-------- Information provided

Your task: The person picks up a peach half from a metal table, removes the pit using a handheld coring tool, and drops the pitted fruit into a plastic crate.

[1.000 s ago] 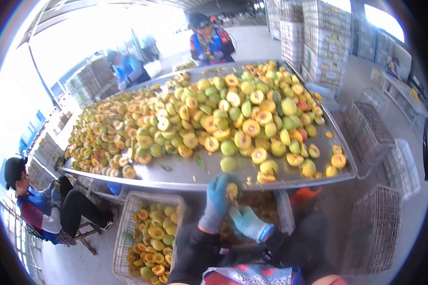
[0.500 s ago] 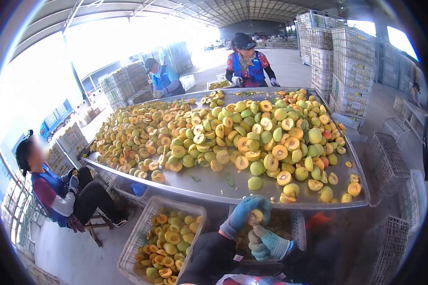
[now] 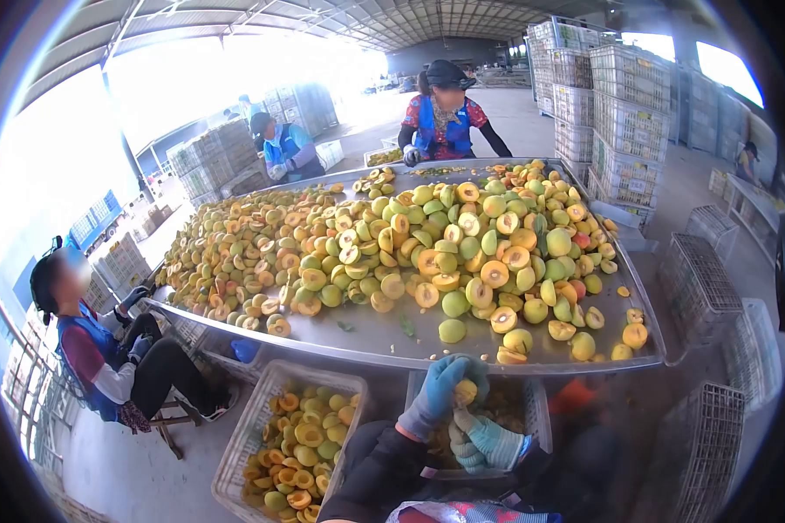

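Note:
My left hand [image 3: 440, 397], in a blue-grey glove, is closed around a yellow peach half [image 3: 465, 392] just below the table's near edge. Close under the fruit is my right hand [image 3: 490, 443], in a pale glove with a striped cuff. Its fingers are curled and the thumb points up at the fruit; whatever lies inside the fist is hidden. Beneath both hands stands a crate [image 3: 542, 418] with dim contents. Many green-yellow peaches [image 3: 427, 266], whole and halved, some halves with a brown hollow, are heaped on the metal table [image 3: 366, 344].
A white crate [image 3: 227, 453] of peach halves stands left of my legs. One co-worker [image 3: 96, 349] sits at left; two others [image 3: 449, 122] are across the table. Stacked crates [image 3: 632, 122] rise at back right, with more crates [image 3: 702, 279] along the right side.
The view has shifted slightly to the right. My right thumb is a little farther from the peach half. The seated co-worker at left has reached one hand to the table edge.

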### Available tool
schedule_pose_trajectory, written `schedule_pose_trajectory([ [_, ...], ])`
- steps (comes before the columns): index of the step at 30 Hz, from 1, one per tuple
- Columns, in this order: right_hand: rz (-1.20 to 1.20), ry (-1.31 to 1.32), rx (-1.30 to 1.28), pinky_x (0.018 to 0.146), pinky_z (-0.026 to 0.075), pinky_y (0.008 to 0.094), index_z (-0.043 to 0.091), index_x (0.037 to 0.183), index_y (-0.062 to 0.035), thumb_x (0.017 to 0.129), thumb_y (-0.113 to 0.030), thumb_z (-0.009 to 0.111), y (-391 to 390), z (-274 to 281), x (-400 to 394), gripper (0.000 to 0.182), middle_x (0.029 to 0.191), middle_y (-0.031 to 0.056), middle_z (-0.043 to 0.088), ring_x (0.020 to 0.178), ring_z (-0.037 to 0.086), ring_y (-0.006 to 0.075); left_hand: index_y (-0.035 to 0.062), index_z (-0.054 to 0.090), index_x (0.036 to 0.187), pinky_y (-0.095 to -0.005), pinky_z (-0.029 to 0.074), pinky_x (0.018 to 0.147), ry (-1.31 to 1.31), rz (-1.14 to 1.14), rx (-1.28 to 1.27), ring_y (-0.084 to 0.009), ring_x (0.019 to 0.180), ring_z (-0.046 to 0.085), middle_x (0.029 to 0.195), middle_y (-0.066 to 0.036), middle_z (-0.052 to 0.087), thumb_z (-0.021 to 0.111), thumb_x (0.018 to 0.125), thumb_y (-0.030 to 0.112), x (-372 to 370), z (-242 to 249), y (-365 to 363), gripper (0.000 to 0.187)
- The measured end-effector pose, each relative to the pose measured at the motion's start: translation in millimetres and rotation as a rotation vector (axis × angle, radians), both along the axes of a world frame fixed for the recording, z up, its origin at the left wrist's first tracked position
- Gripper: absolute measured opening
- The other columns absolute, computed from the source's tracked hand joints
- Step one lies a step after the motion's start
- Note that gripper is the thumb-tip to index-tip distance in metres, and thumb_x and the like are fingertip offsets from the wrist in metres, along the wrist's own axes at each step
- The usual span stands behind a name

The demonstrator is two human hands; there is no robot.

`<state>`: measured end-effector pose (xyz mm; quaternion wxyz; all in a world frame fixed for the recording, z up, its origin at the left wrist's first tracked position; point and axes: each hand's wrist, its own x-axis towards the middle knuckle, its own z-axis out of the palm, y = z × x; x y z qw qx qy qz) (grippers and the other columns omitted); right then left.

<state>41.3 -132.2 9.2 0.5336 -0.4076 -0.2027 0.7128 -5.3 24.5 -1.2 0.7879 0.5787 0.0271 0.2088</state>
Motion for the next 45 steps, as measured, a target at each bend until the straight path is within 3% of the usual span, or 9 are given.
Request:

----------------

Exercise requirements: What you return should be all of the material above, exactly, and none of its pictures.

Your solution:
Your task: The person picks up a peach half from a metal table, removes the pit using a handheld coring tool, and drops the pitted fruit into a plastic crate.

[1.000 s ago] 
[0.500 s ago] 
[now] 

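Note:
My left hand [image 3: 440, 397], in a blue-grey glove, is closed around a yellow peach half [image 3: 465, 392] just below the table's near edge. Close under the fruit is my right hand [image 3: 490, 443], in a pale glove with a striped cuff. Its fingers are curled and the thumb points up at the fruit; whatever lies inside the fist is hidden. Beneath both hands stands a crate [image 3: 542, 418] with dim contents. Many green-yellow peaches [image 3: 427, 266], whole and halved, some halves with a brown hollow, are heaped on the metal table [image 3: 366, 344].
A white crate [image 3: 227, 453] of peach halves stands left of my legs. One co-worker [image 3: 96, 349] sits at left; two others [image 3: 449, 122] are across the table. Stacked crates [image 3: 632, 122] rise at back right, with more crates [image 3: 702, 279] along the right side.
The view has shifted slightly to the right. My right thumb is a little farther from the peach half. The seated co-worker at left has reached one hand to the table edge.
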
### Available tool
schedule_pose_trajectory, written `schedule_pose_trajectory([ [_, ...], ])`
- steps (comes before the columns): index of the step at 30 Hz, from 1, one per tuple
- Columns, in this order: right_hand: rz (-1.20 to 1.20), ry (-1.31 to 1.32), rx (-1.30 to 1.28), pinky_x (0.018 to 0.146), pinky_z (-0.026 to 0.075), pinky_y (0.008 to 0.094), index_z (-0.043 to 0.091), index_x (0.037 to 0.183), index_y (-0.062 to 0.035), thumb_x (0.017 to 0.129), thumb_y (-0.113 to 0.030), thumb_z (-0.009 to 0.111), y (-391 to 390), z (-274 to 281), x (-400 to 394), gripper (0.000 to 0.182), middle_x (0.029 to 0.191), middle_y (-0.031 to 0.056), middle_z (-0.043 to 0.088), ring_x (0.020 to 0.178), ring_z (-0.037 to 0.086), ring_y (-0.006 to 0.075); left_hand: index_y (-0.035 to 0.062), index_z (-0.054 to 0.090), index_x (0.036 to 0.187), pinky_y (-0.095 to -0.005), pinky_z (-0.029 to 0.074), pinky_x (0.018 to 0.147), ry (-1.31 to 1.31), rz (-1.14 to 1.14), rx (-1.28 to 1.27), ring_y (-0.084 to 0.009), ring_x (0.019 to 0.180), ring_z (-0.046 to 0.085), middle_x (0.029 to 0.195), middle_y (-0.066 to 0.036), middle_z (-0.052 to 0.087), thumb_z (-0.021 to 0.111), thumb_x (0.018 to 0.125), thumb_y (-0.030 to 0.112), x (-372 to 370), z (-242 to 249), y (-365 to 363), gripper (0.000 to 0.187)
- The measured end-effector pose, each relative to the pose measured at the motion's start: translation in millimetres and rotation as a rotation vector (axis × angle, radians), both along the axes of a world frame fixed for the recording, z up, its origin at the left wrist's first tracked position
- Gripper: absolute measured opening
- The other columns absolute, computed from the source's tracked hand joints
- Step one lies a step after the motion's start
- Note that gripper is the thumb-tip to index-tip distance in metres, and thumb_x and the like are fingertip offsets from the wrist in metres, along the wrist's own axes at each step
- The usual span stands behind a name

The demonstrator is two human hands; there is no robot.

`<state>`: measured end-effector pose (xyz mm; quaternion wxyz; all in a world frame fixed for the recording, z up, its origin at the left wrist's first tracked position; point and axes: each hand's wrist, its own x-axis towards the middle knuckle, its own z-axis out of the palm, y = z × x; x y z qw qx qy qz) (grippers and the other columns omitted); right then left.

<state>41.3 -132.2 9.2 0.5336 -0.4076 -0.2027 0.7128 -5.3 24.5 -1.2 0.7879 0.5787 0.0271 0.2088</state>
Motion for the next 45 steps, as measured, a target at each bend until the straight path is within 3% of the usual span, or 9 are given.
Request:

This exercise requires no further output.